WHAT TO DO: Your answer should be the lines from the start of the records through the line with "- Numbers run", copied word for word.

BEGIN

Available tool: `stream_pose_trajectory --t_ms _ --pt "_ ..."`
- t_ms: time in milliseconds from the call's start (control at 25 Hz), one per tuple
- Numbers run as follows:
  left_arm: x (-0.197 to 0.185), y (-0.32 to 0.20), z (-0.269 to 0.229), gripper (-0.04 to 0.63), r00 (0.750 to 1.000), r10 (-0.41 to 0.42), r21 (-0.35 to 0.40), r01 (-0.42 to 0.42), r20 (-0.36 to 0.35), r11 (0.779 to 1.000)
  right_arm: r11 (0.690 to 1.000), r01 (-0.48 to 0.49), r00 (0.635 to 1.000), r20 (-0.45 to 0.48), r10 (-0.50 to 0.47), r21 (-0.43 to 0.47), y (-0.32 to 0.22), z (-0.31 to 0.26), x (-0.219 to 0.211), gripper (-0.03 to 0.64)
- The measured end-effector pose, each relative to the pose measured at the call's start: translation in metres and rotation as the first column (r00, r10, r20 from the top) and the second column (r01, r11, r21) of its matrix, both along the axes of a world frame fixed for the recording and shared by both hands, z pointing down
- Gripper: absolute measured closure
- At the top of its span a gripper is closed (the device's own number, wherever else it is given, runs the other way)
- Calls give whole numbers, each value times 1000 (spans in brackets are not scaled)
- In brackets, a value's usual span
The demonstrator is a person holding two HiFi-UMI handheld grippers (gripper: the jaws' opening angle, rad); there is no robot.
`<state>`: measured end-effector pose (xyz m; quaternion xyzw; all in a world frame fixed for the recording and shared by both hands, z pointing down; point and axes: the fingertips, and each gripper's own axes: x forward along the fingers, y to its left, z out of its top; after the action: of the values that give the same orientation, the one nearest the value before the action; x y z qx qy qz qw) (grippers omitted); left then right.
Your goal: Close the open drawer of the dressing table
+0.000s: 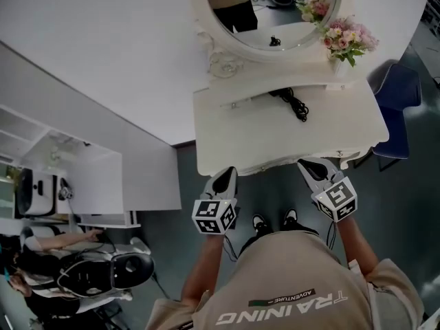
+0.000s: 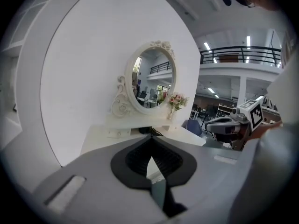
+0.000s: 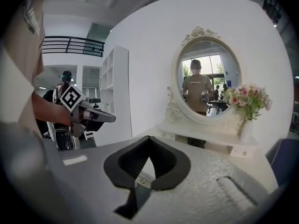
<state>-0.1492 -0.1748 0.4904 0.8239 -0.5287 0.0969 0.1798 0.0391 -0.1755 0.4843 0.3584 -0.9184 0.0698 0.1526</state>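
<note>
The white dressing table (image 1: 240,136) stands in front of me, with an oval mirror (image 1: 271,12) at its back. Its drawer front (image 1: 275,165) with small knobs runs along the near edge; I cannot tell how far it stands out. My left gripper (image 1: 227,175) hangs just before the table's front edge at the left, jaws shut and empty. My right gripper (image 1: 309,165) is at the same edge further right, also shut on nothing. In the left gripper view the jaw tips of the left gripper (image 2: 150,140) meet, pointing at the tabletop (image 2: 117,141). The right gripper (image 3: 148,140) looks the same.
A vase of pink flowers (image 1: 347,40) and a black cable (image 1: 294,103) lie on the table's raised shelf. A blue chair (image 1: 399,95) stands at the right. White shelving (image 1: 75,177) and a seated person (image 1: 41,253) are at the left. My feet (image 1: 275,222) are under the front edge.
</note>
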Motion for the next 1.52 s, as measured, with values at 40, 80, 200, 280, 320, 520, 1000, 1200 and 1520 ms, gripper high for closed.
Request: stream_pose_trajectory --t_ms 40,80,200,280,320,520,1000,1200,1520 --pt "0 1 -12 577 1000 0 30 0 2 1000 1000 9 1000 -1 -9 25 2 -10 -2 615" --pt "1 3 -24 577 1000 1 59 -2 10 998 999 14 1000 -2 -14 50 3 -20 -4 615" --pt "3 5 -52 577 997 7 152 -19 82 988 994 10 1000 5 -11 107 0 -43 -7 615" --pt "3 8 -67 577 995 9 186 -27 96 982 993 1 1000 17 -3 120 -1 -52 -8 615" --pt "2 10 -74 577 996 10 198 -27 88 980 992 -3 1000 23 0 127 1 -56 -9 615" --pt "-2 16 -109 577 998 9 273 -27 68 962 984 -24 999 35 18 174 18 -71 -12 615" --pt "3 17 -122 577 998 47 310 -55 36 949 978 -90 993 94 73 189 29 -81 -9 615" --pt "13 15 -119 577 996 78 311 -89 50 946 975 -101 992 100 83 200 31 -85 -11 615" --pt "10 7 -114 577 995 73 321 -91 66 943 970 -119 989 112 97 214 24 -87 -10 615"
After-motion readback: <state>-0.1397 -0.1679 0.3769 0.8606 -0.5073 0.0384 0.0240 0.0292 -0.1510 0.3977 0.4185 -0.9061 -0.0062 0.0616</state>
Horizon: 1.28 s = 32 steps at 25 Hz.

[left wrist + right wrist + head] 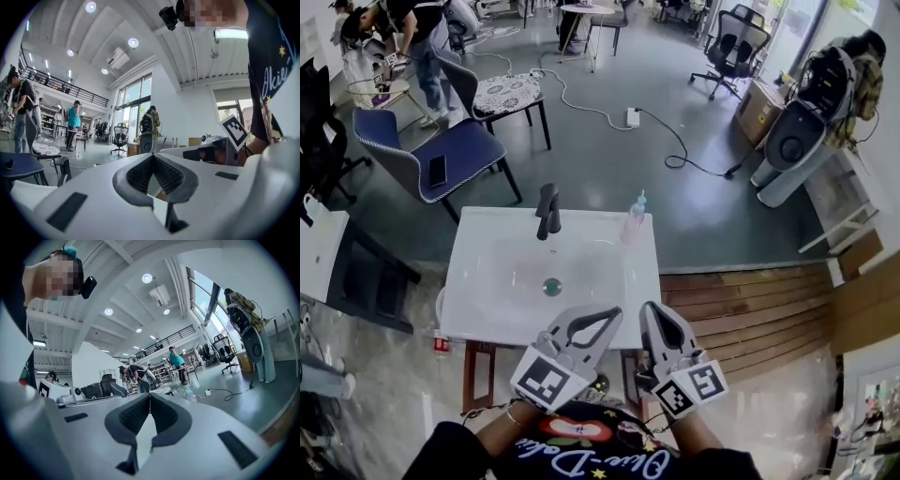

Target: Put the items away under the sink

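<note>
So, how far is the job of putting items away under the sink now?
Nothing looks done yet: the pale plastic bottle with a blue top stands on the white rectangular sink. In hand: nothing; the left gripper and the right gripper are shut and empty, before the sink's front edge. Left: grasping the bottle and stowing it below; that space is hidden.

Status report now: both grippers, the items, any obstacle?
Left gripper, right gripper: jaws shut, empty. Clear pink-filled bottle upright, far right corner of white sink, untouched. Nothing blocks it.
</note>
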Motion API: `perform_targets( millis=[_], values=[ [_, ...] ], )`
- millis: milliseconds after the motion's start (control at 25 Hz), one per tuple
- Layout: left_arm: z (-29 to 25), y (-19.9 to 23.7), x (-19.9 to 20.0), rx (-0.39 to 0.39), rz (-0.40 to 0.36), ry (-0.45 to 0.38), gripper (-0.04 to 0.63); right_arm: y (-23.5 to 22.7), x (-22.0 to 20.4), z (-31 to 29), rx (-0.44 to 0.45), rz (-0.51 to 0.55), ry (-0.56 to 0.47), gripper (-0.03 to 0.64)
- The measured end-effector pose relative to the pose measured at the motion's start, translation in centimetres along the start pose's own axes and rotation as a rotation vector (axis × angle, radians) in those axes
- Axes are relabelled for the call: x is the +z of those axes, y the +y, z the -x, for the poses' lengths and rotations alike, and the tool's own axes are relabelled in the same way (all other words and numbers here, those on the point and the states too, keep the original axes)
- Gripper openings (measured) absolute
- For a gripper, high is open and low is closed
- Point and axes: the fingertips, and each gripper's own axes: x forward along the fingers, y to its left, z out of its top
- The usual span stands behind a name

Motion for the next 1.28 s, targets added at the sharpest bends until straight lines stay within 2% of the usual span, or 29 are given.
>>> perform_targets(
  millis=[160, 320, 480, 640, 840, 1280],
  values=[
    [-0.2, -0.5, -0.5, 0.053, -0.039, 0.030, 0.008, -0.8, -0.1, -0.1, 0.039, -0.003, 0.009, 0.008],
    [-0.5, -0.4, -0.4, 0.100, -0.031, 0.023, 0.008, -1.4, 0.2, 0.1, 0.070, -0.003, 0.006, 0.009],
    [-1.2, -0.1, -0.1, 0.129, -0.055, 0.030, 0.008, -2.3, 0.6, 0.4, 0.081, -0.009, 0.000, 0.009],
    [-1.7, 0.0, -0.3, 0.134, -0.072, 0.043, 0.008, -3.2, 0.3, 0.7, 0.078, 0.004, 0.004, 0.009],
    [-2.4, 0.9, -0.4, 0.133, -0.060, 0.053, 0.008, -4.0, 0.2, 0.1, 0.066, 0.012, 0.014, 0.009],
    [-4.4, 3.5, -0.1, 0.066, -0.051, 0.060, 0.008, -5.5, 0.3, -2.3, -0.005, 0.026, 0.020, 0.009]
  ],
)
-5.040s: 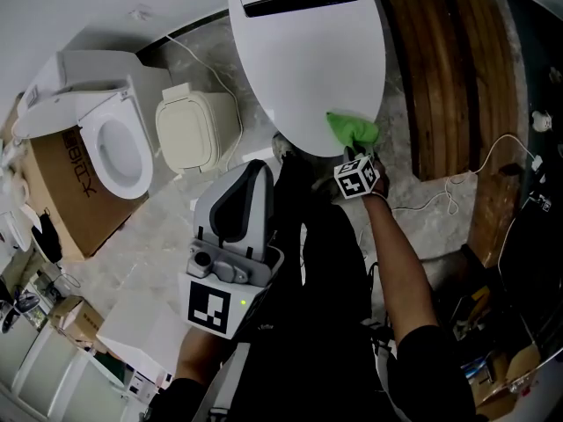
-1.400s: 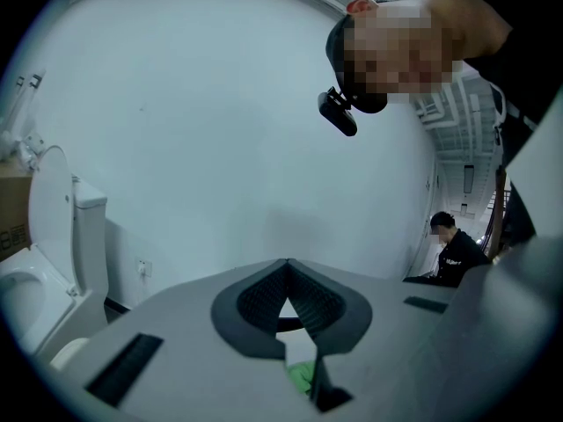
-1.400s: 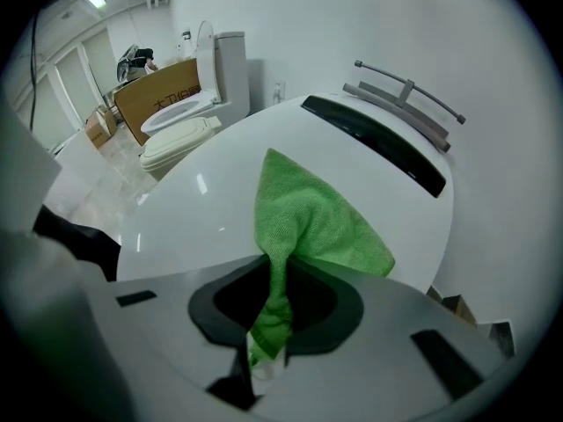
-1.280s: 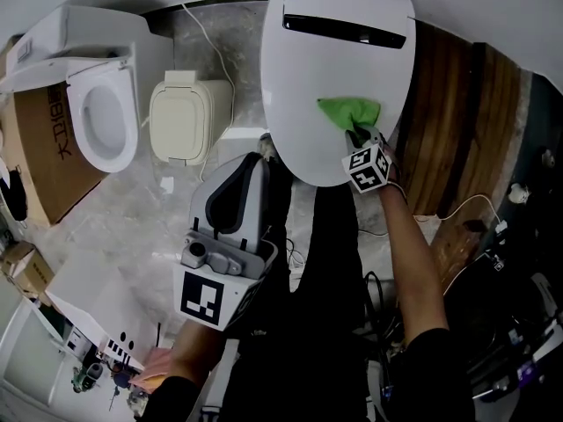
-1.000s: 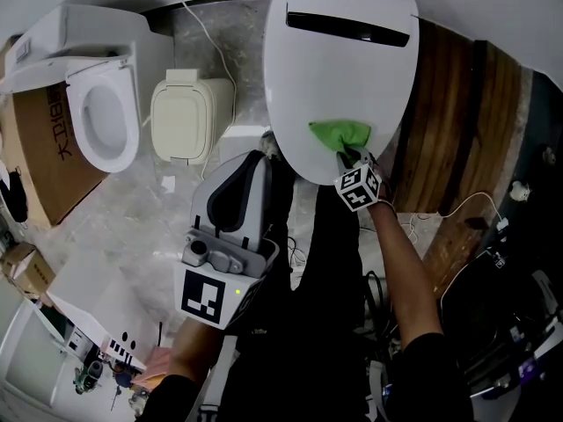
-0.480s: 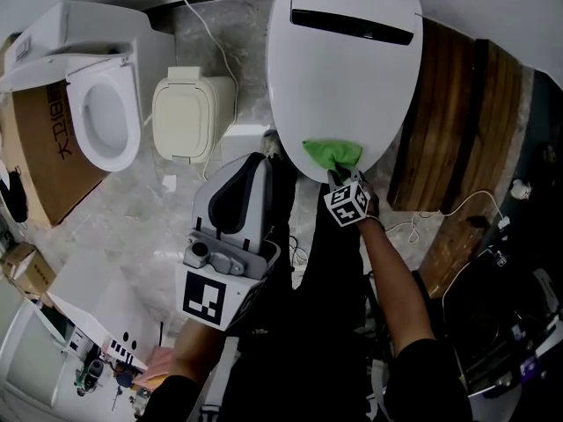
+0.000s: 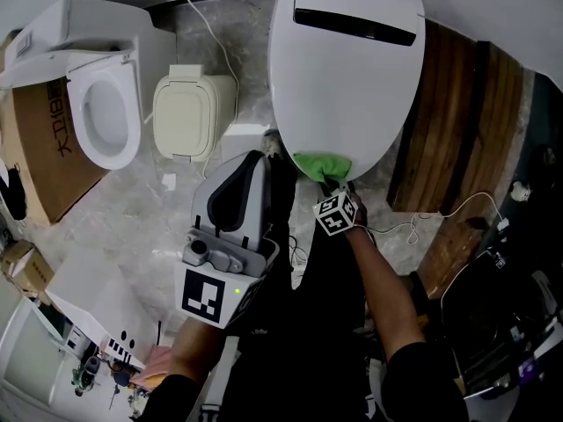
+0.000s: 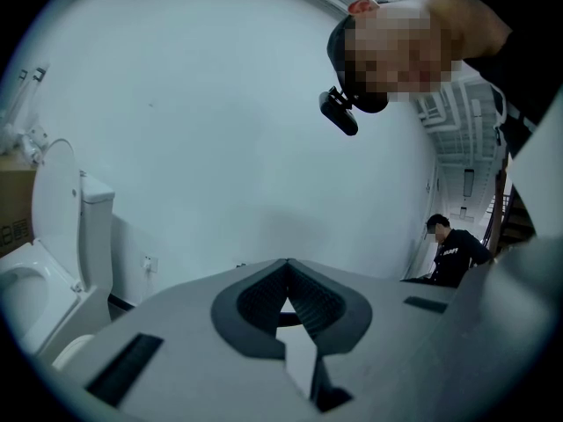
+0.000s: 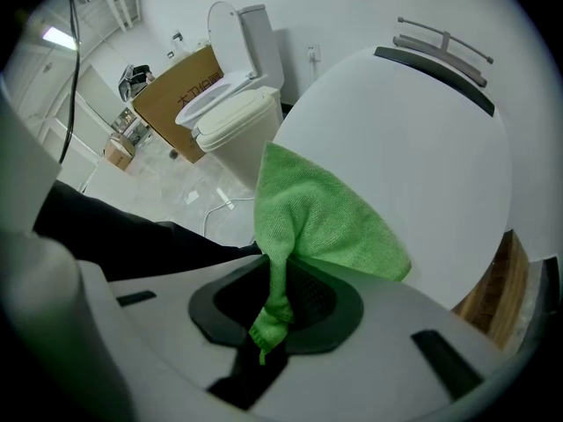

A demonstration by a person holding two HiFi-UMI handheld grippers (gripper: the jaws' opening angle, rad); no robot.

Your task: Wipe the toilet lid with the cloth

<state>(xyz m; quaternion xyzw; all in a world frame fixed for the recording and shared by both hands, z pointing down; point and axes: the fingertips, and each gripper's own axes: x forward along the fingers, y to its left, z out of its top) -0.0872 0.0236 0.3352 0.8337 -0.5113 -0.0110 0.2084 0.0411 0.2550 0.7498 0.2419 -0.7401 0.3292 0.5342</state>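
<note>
The white toilet lid (image 7: 343, 86) is closed and fills the upper middle of the head view; in the right gripper view the toilet lid (image 9: 422, 156) lies just ahead. A green cloth (image 7: 321, 164) rests on the lid's near edge. My right gripper (image 7: 334, 185) is shut on the green cloth (image 9: 317, 218), whose tail hangs between the jaws. My left gripper (image 7: 236, 202) is held low in front of the body, away from the lid. In the left gripper view the left gripper (image 8: 286, 301) points up at a white wall, jaws shut on nothing.
A second toilet (image 7: 101, 117) with its seat up stands at the left beside a cardboard box (image 7: 40, 156). A cream lidded bin (image 7: 189, 117) sits between the toilets. Wooden boards (image 7: 457, 121) lie right of the lid, with white cables (image 7: 440, 214) on the floor.
The right gripper has drawn the green cloth down the lid from its middle right to the near edge. The left gripper has stayed where it was.
</note>
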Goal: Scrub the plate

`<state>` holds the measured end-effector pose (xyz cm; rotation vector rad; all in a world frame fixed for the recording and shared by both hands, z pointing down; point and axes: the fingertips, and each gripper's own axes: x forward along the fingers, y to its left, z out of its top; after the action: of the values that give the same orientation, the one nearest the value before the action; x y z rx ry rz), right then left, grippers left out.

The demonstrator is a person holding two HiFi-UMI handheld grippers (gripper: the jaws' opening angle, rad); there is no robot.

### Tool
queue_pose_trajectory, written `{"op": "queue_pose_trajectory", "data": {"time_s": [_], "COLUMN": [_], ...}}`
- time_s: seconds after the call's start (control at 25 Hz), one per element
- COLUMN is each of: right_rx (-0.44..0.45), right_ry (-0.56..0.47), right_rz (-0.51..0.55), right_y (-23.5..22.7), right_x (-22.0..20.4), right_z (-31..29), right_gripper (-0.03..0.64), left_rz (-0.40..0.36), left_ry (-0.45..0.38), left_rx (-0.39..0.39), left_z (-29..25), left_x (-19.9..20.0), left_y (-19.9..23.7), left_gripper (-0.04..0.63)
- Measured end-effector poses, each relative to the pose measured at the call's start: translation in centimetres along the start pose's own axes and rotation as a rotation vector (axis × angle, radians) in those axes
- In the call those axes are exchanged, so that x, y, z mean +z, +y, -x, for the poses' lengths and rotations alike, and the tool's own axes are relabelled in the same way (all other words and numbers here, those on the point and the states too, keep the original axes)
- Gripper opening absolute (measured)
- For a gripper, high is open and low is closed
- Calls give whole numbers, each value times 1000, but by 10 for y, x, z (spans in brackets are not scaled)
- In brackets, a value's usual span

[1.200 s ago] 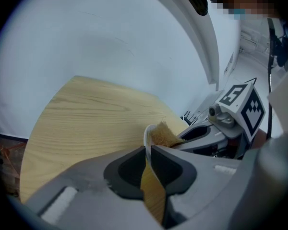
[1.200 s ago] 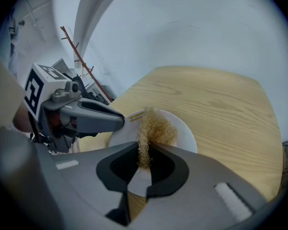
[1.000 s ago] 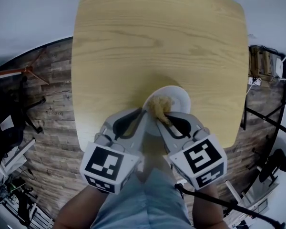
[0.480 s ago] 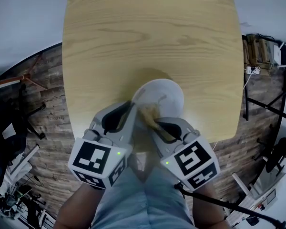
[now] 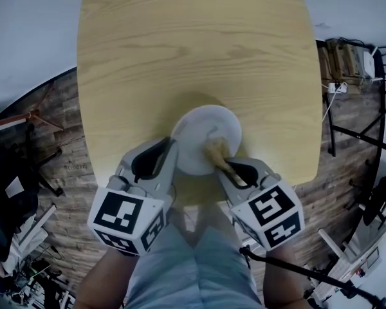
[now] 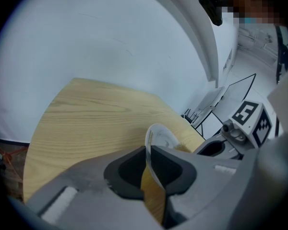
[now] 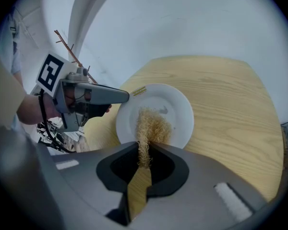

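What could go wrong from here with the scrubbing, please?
The left gripper pinches only the rim of the plate, so a hard stroke might slip it free. It lies near the front edge of the table and could slide off. The right gripper holds the scrubber by a narrow end, which may pull out.

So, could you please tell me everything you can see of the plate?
The plate is round, plain white and glossy, like ceramic, with a small grey mark on its face. It is close to the near edge of the wooden table. The left hand-held gripper is shut on its left rim. A straw-coloured fibre scrubber, held by the right hand-held gripper, presses on its face. Whether it lies flat I cannot tell.
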<state>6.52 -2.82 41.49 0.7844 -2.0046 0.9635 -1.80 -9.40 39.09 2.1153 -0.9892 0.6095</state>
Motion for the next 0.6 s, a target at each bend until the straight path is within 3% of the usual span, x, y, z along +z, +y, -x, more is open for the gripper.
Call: {"op": "queue_pose_trajectory", "data": {"time_s": [0.32,0.6], "right_rx": [-67,-81], "right_ry": [-3,-6], "right_rz": [-4,63], "right_y": [-26,-25], "right_x": [12,34], "right_z": [5,-1], "right_gripper": [40,40], "left_rz": [-3,1], "left_ry": [4,-7], "left_rx": [-22,-20], "left_z": [-1,-1], "left_x": [1,4], "left_y": [-6,-5], "left_gripper": [57,57]}}
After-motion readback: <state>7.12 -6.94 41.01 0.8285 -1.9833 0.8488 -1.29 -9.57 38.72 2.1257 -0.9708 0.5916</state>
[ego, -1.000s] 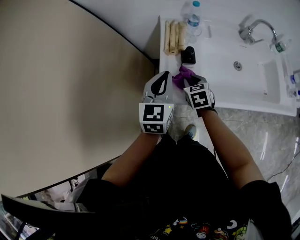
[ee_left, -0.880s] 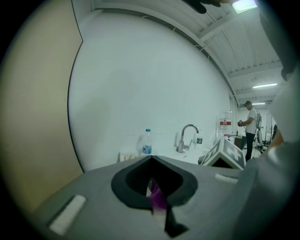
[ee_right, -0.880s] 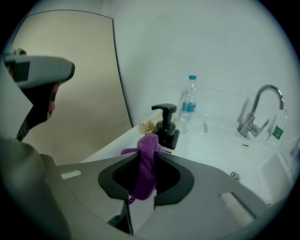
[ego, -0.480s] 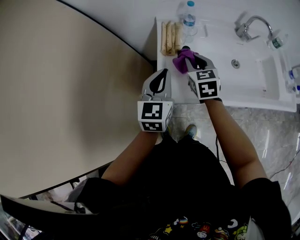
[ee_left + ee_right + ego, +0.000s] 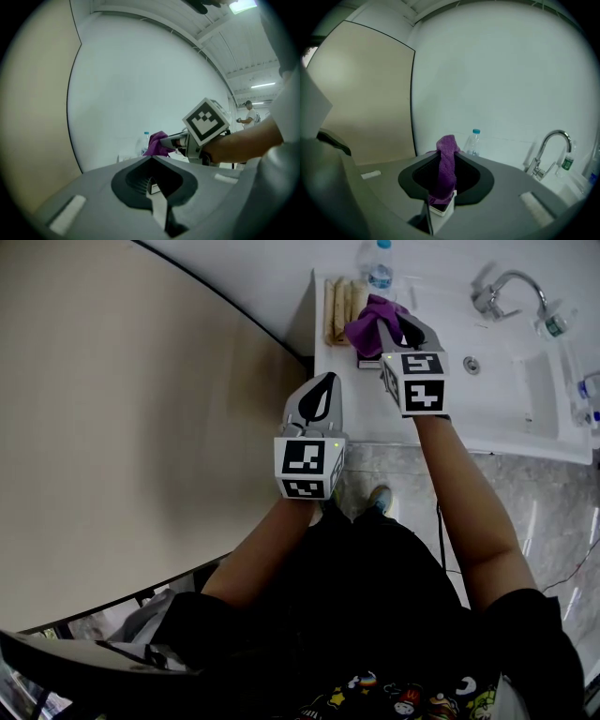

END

TASK OUTPUT:
Available tool: `stream_pose_trajectory --t_ms _ --pt "_ ..."`
- t_ms: time in milliseconds from the call's start (control at 25 Hz), one per tuple
- Numbers run as follows:

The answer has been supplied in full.